Mesmo após sofrer uma contaminação tão terrível pelo Deus Mau e ter sido torpida e atormentada por tantos anos, Beatriz não morreu.
Isso se deve à natureza imortal das Divindades.
"Vá direto ao ponto."
Ivyst a interrompeu friamente.
A Deusa Tiya respirou fundo: "Como a Autoridade que há em mim e em Beatriz vêm da mesma fonte, quando ela estiver prestes a lançar um ataque, eu farei o meu melhor para usar minha Autoridade para interferir nela."
"Naquele momento, ela pode experimentar alguns segundos de pausa mental."
Ivyst pareceu entender algo, seus olhos vermelhos brilhantes piscando levemente.
A Deusa Tiya assentiu, e então enunciou o ponto-chave do plano.
"Você precisa agarrar esses poucos segundos e lançar um ataque potente o suficiente para destruir completamente Beatriz enquanto ela estiver em sua forma mítica."
"Este é o plano completo."
Ao ouvir isso, a Bruxa do Juízo Final franziu levemente a testa: "Mas, no momento, não possuo esse poder, a menos que..."
"A menos que os selos do Panteão, as amarras do Rio Espaço-Tempo, e as limitações do Corpo do Pensamento Espiritual — qualquer uma dessas três restrições seja removida, o que poderia permitir que você irrompesse com maior força," a Deusa Tiya completou a frase, "Vamos deixar de falar sobre os dois primeiros pontos."
"Se você pudesse ter um corpo adequado neste momento, poderia resolver o impasse causado pelo terceiro ponto?"
A Bruxa do Juízo Final assentiu.
Mas, na situação urgente atual, onde ela encontraria um receptáculo capaz de acolher sua vontade?
Especialmente porque esse corpo precisa possuir certa força e ser compatível com o seu Poder de Aniquilação para alcançar o efeito desejado.
No entanto, desta vez, ela estava errada.
Talvez influenciada pelo conceito cortante de alguém, a Bruxa do Juízo Final inconscientemente deixou passar uma existência que não deveria ter passado despercebida.
A Deusa Tiya franziu os lábios, depois olhou para Ivyst ao seu lado: "Acho que não existe outro receptáculo mais adequado do que eu mesma, de há dez mil anos."
Uma fala que acordou o sonhador.
Num instante, a Bruxa do Juízo Final abaixou a cabeça, olhando para Ivyst que segurava Lynn.
Evidentemente, essa mulher deveria ter sido a que mais a odiava e jamais permitiria que usasse seu corpo em nenhuma circunstância.
Mas neste momento, ela parecia suprimir todas as suas emoções negativas pela segurança de quem amava.

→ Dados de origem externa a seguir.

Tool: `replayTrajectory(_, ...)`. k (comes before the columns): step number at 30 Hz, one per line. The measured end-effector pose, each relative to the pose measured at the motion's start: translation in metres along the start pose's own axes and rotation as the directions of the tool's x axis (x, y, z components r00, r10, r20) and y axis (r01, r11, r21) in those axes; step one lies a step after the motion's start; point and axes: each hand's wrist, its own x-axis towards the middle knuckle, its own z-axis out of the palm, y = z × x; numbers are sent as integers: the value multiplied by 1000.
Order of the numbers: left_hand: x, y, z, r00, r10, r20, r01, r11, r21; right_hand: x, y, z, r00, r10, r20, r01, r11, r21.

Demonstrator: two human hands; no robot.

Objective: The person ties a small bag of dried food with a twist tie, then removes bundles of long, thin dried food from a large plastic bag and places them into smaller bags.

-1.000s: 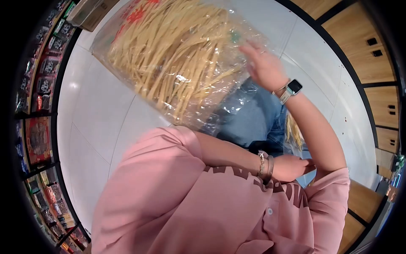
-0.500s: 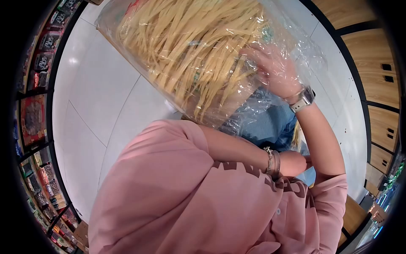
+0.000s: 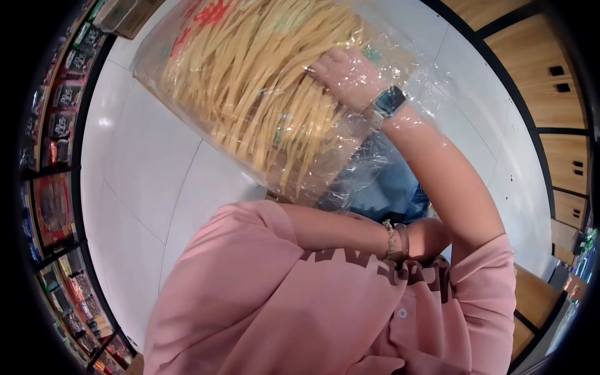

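A clear plastic bag (image 3: 431, 75) of long, flat, pale yellow strips (image 3: 250, 75), like dried noodles or bean curd sticks, lies in front of me on brown cardboard. Red print shows at its upper left. My right hand (image 3: 353, 78), with a watch on the wrist, lies over the right part of the strips. Its fingers are extended and slightly bent, and shiny film overlaps the hand and wrist. Across my front reaches my left hand (image 3: 431, 239), wearing bracelets (image 3: 397, 240); its fingers are hidden behind my right forearm.
Blue denim (image 3: 387, 187) shows below the bag. Shelves of packaged goods (image 3: 53, 206) line the left side, with a cardboard box (image 3: 128, 15) at upper left. Wooden cabinets (image 3: 531, 69) stand on the right. The floor (image 3: 137, 156) is pale tile.
My right hand has moved left and up, farther over the strips, and its watch face now shows. The view has shifted slightly; my left hand stays low behind the right forearm.
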Motion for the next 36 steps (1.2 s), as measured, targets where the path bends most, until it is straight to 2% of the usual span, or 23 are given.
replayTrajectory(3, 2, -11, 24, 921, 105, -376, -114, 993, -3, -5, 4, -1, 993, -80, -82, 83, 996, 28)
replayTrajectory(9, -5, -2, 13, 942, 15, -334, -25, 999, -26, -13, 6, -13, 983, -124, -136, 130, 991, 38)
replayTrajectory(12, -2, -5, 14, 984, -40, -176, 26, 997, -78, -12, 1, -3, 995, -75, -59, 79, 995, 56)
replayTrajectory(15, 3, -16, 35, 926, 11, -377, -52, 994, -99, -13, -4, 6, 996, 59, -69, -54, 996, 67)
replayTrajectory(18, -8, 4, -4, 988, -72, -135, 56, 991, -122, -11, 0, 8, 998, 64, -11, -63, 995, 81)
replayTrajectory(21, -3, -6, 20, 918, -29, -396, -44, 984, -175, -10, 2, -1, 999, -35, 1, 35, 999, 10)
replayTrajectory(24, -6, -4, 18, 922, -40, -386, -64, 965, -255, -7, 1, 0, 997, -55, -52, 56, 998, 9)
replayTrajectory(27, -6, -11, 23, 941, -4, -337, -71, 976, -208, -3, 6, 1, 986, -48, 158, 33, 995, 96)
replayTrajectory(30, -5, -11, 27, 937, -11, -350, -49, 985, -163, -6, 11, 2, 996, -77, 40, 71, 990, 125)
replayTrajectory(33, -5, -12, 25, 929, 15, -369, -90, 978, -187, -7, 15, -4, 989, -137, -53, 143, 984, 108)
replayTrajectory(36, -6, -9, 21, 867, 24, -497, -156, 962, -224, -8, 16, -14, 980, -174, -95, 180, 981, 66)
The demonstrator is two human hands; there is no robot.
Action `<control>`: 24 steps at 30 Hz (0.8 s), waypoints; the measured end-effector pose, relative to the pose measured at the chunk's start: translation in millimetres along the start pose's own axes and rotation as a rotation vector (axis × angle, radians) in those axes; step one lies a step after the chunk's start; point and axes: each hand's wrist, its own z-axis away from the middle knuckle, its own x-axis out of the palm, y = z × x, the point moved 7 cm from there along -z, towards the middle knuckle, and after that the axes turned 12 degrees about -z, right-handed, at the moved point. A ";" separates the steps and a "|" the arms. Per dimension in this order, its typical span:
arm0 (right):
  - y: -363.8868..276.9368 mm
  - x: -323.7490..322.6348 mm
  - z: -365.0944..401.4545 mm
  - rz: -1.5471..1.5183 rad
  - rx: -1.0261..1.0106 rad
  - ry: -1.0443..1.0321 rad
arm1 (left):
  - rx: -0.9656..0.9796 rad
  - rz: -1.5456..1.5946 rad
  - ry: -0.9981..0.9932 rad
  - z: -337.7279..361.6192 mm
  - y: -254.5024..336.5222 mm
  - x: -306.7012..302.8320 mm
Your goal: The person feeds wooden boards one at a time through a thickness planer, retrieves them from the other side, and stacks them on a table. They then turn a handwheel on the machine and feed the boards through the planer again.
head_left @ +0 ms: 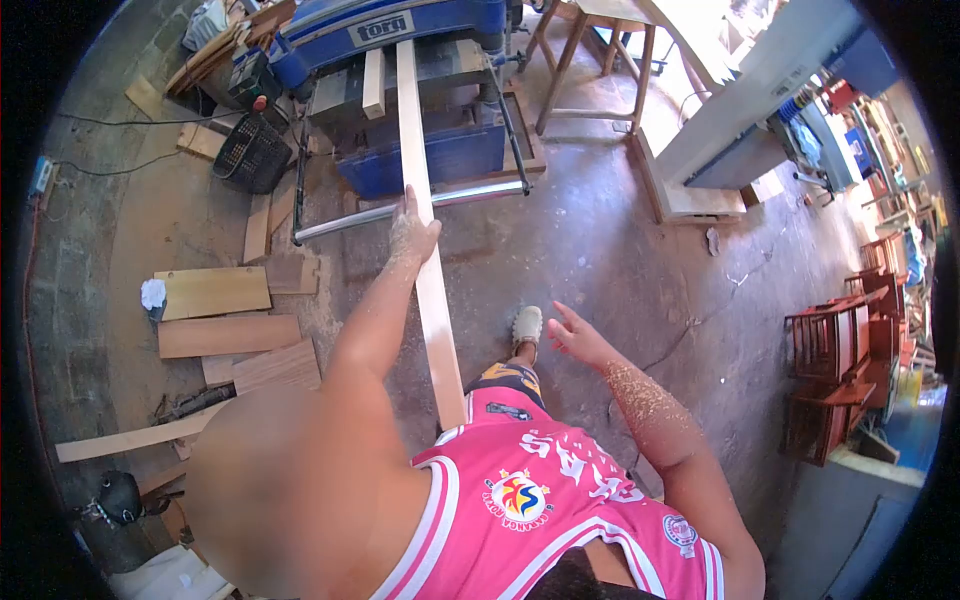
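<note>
Pink sleeveless jersey with white trim and lettering, round emblem, dark yellow-patterned shorts, pale clog

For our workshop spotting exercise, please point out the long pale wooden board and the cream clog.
Long pale wooden board (pixel 432 300): head view, its upper face.
Cream clog (pixel 527 322): head view, its upper.

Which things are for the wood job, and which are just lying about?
Seemingly in use:
long pale wooden board, in the left hand
big blue metal machine

Seemingly just lying about:
black plastic basket
flat brown wooden boards on the floor
</note>
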 end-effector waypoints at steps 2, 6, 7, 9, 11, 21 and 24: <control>-6.0 -26.7 -16.1 0.056 0.048 -0.009 | 0.084 -0.022 0.057 -9.0 1.0 2.3; 2.6 -90.6 -49.7 -0.044 0.125 0.034 | 0.043 -0.003 -0.024 -14.8 8.2 -6.1; 8.9 -103.7 -58.4 -0.050 0.174 0.058 | 0.095 -0.018 0.034 -17.3 5.3 -1.0; 16.7 -138.6 -75.4 -0.017 0.195 0.120 | 0.118 0.006 0.038 -23.3 2.8 4.8; 24.7 -184.0 -94.4 0.008 0.212 0.212 | 0.167 -0.027 0.066 -29.2 5.5 5.6; -165.4 -399.3 -205.6 0.765 -0.162 0.616 | 0.009 -0.127 -0.030 -49.0 20.5 -19.7; -266.8 -495.1 -216.3 0.601 -0.253 1.016 | -0.073 -0.288 -0.056 -52.9 29.9 -27.5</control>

Ivyst não hesitou e estendeu a mão até o seu eu do futuro.
"Vamos deixar isso claro: não se trata de reconciliação, mas de uma cooperação forçada," ela disse, com um tom levemente impaciente, "Então... do que você está hesitando?"
Enquanto isso, em um canto, ninguém reparava.
O jovem que jazia em seus braços ergueu levemente o canto da boca, com um sorriso quase imperceptível.